On se raccroche à des impressions, on nous reproche de ne pas apporter de preuves à nos doutes, mais la lutte antidopage ne nous aide pas beaucoup. Fonctionne-t-elle en dépit des moyens considérables engagés ? Il n'y a plus aucun coureur de premier plan contrôlé positif. Mais un contrôle négatif ne signifie pas un blanc-seing, car l'utilisation de substances interdites avec maîtrise, notamment par microdoses, permet d'échapper à la patrouille. Tout le milieu le sait. Il y a un silence assourdissant des instances et organisateurs, face à la montée de la suspicion. C'est patent depuis 2020 et le retour aux compétitions post Covid. Cyclisme à deux vitesses et omerta.

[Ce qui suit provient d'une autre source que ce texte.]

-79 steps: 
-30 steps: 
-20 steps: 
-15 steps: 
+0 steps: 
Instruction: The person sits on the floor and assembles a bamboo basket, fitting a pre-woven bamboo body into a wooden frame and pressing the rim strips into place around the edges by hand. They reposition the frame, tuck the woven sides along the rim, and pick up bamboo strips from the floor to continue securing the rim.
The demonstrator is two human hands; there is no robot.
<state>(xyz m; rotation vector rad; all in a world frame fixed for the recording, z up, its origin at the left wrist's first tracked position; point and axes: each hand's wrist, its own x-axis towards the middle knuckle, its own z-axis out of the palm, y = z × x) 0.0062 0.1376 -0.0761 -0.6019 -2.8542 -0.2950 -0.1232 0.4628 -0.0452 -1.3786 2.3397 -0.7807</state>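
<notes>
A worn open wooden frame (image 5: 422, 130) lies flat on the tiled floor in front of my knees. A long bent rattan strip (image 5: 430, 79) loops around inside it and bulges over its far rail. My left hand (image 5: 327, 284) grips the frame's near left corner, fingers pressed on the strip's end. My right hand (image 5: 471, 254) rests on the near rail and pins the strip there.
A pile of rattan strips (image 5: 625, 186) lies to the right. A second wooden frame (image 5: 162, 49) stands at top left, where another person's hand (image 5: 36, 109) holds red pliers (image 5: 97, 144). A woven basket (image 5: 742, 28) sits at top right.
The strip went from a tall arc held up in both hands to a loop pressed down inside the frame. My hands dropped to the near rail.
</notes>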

Pas de smicard dans le peloton
L'argument économique est forcément une explication. Il est révolu le temps où les meilleurs coureurs amateurs rechignaient à passer professionnel, car ils touchaient une misère (...). Aujourd'hui, il n'y a plus de smicard dans le peloton World Tour. L'arrivée de partenaires de poids ou d'États sponsors font couler l'argent à flot (...). Recherche et développement, soins et technologie de pointe. Personne n'a intérêt à voir partir la poule aux oeufs d'or, mais tout le monde ne profite du même menu. Les miettes sont cependant assez nourrissantes pour qu'une forme de complaisance gangrène le peloton.
Pour dire quoi de tout façon ? Tous dopés ? Certainement pas. Tous médicalisés, oui. Caféine, cétones, et monoxyde de carbone maintenant. Tous désabusés ? Plus sûrement. Thibaut Pinot a jeté l'éponge l'an dernier, Romain Bardet le fera en 2025. Des fleurons usés avant l'âge par cette sentence devenue ridicule.

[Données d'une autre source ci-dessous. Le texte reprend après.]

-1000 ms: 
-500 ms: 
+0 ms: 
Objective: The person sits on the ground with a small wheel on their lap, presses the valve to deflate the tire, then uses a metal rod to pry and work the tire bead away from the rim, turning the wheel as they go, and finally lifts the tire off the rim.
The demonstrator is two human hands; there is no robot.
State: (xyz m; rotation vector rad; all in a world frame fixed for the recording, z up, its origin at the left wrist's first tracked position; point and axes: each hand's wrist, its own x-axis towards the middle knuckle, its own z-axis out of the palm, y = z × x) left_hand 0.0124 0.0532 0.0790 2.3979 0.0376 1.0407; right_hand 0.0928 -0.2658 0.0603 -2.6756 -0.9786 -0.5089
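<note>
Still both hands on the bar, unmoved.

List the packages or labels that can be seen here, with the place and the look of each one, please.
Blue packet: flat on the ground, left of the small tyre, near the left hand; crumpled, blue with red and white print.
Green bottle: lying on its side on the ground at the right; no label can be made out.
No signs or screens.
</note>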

Hypocrisie à grande échelle
Personne ne sait quel est ce « truc » en plus que possèdent UAE et Visma, pour ne citer que les dernières équipes lauréates du maillot jaune. En revanche, leurs plaidoiries sur les stages en altitude et la nutrition sont ressenties comme une insulte. Car ce sport s'est professionnalisé depuis deux décennies, mais les calculs de puissance observés interrogent autant qu'ils indisposent. Pantani et Armstrong, déchus de records d'ascension dans les Pyrénées ne roulaient pas sur des charrues de 15 kg !
Le déni ne mène nulle part. Douter de ce Pogacar est inévitable au regard de l'héritage que ce sport nous a laissé. Le Tour de France conserve une magie populaire mais doit se méfier de la manipulation exercée par les démons qu'il laisse prospérer.